What to work on
Your answer should be an exact copy of the data.

Stored data
* * * * * * *

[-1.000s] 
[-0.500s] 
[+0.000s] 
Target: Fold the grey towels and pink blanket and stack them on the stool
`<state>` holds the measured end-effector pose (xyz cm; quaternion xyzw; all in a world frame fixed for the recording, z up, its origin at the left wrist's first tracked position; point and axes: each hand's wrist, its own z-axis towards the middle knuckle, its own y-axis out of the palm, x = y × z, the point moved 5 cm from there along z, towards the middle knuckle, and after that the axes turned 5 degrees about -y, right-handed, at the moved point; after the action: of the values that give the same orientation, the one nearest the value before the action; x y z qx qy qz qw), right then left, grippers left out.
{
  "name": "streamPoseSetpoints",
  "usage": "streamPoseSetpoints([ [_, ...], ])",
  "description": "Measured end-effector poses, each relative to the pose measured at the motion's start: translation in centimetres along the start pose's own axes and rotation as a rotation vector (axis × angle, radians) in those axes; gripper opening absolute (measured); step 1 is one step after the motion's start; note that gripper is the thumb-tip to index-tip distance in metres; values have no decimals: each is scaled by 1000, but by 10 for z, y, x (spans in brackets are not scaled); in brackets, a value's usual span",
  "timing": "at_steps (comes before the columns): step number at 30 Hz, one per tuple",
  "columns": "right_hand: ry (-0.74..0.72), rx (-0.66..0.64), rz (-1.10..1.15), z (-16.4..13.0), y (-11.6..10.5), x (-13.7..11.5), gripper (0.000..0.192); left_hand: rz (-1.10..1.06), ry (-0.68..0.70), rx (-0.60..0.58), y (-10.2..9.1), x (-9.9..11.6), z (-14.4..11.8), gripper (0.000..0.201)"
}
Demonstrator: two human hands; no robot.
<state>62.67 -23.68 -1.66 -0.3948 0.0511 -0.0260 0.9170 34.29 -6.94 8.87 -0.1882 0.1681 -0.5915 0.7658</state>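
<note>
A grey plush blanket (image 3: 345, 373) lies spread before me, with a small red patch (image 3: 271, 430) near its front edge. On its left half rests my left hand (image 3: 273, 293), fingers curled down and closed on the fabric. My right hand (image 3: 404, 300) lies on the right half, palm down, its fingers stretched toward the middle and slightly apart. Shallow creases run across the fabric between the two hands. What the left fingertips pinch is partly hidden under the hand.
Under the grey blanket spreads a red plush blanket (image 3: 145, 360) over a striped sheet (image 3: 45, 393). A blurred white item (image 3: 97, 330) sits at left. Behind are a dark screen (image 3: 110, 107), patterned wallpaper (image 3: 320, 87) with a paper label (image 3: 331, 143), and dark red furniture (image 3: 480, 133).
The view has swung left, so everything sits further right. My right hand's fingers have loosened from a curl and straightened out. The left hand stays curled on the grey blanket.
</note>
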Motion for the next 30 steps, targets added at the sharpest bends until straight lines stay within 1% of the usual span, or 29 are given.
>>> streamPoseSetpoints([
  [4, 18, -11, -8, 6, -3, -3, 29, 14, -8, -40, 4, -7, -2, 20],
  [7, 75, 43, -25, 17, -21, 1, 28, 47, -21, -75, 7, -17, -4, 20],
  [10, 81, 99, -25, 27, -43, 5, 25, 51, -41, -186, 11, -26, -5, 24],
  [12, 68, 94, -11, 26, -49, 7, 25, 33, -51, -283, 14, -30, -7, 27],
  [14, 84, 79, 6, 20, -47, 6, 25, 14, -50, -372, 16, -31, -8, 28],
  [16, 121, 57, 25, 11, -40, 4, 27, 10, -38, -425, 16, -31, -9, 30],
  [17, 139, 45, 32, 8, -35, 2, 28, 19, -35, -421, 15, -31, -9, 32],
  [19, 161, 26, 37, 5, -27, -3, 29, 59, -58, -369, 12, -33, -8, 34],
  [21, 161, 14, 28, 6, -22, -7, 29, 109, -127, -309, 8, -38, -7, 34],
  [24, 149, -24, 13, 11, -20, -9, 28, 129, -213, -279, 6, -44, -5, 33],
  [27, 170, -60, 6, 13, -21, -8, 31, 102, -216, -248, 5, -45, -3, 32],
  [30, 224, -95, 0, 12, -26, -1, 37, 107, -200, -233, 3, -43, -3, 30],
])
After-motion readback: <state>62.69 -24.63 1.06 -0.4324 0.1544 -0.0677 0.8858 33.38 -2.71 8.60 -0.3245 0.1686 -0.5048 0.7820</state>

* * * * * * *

Answer box
[-1.000s] 
[-0.500s] 
[+0.000s] 
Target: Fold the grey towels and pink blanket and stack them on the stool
`<state>` holds the measured end-effector pose (xyz cm; quaternion xyzw; all in a world frame fixed for the recording, z up, its origin at the left wrist's first tracked position; point and axes: each hand's wrist, its own z-axis towards the middle knuckle, its own y-axis out of the palm, x = y × z, the point moved 5 cm from there along z, towards the middle knuckle, and after that the axes turned 5 degrees about -y, right-handed, at the moved point; after the action: of the values that give the same orientation, the one nearest the value before the action; x y z qx qy qz qw), right then left, grippers left out.
{
  "name": "streamPoseSetpoints",
  "usage": "streamPoseSetpoints([ [_, ...], ])",
  "description": "Measured end-effector poses, each relative to the pose measured at the motion's start: translation in centimetres along the start pose's own axes and rotation as a rotation vector (axis × angle, radians) in those axes; gripper opening absolute (measured); step 1 is one step after the motion's start; note that gripper is the thumb-tip to index-tip distance in metres; values have no decimals: each is scaled by 1000, but by 10 for z, y, x (spans in brackets are not scaled); in brackets, a value's usual span",
  "timing": "at_steps (comes before the columns): step number at 30 Hz, one per tuple",
  "columns": "right_hand: ry (-0.74..0.72), rx (-0.66..0.64), rz (-1.10..1.15), z (-16.4..13.0), y (-11.6..10.5), x (-13.7..11.5), gripper (0.000..0.192); left_hand: rz (-1.10..1.06), ry (-0.68..0.70), rx (-0.60..0.58), y (-10.2..9.1), x (-9.9..11.6), z (-14.4..11.8), gripper (0.000..0.201)"
}
Demonstrator: two human hands; no robot.
<state>62.67 -23.68 -1.66 -0.3948 0.0511 -0.0260 0.9170 34.29 -6.94 8.87 -0.1882 0.1681 -0.5915 0.7658</state>
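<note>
A grey plush blanket (image 3: 345, 373) lies spread before me, with a small red patch (image 3: 271, 430) near its front edge. On its left half rests my left hand (image 3: 273, 293), fingers curled down and closed on the fabric. My right hand (image 3: 404, 300) lies on the right half, palm down, its fingers stretched toward the middle and slightly apart. Shallow creases run across the fabric between the two hands. What the left fingertips pinch is partly hidden under the hand.
Under the grey blanket spreads a red plush blanket (image 3: 145, 360) over a striped sheet (image 3: 45, 393). A blurred white item (image 3: 97, 330) sits at left. Behind are a dark screen (image 3: 110, 107), patterned wallpaper (image 3: 320, 87) with a paper label (image 3: 331, 143), and dark red furniture (image 3: 480, 133).
The view has swung left, so everything sits further right. My right hand's fingers have loosened from a curl and straightened out. The left hand stays curled on the grey blanket.
</note>
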Motion for the next 30 steps, targets added at the sharpest bends until straight lines stay within 1% of the usual span, or 29 are given.
>>> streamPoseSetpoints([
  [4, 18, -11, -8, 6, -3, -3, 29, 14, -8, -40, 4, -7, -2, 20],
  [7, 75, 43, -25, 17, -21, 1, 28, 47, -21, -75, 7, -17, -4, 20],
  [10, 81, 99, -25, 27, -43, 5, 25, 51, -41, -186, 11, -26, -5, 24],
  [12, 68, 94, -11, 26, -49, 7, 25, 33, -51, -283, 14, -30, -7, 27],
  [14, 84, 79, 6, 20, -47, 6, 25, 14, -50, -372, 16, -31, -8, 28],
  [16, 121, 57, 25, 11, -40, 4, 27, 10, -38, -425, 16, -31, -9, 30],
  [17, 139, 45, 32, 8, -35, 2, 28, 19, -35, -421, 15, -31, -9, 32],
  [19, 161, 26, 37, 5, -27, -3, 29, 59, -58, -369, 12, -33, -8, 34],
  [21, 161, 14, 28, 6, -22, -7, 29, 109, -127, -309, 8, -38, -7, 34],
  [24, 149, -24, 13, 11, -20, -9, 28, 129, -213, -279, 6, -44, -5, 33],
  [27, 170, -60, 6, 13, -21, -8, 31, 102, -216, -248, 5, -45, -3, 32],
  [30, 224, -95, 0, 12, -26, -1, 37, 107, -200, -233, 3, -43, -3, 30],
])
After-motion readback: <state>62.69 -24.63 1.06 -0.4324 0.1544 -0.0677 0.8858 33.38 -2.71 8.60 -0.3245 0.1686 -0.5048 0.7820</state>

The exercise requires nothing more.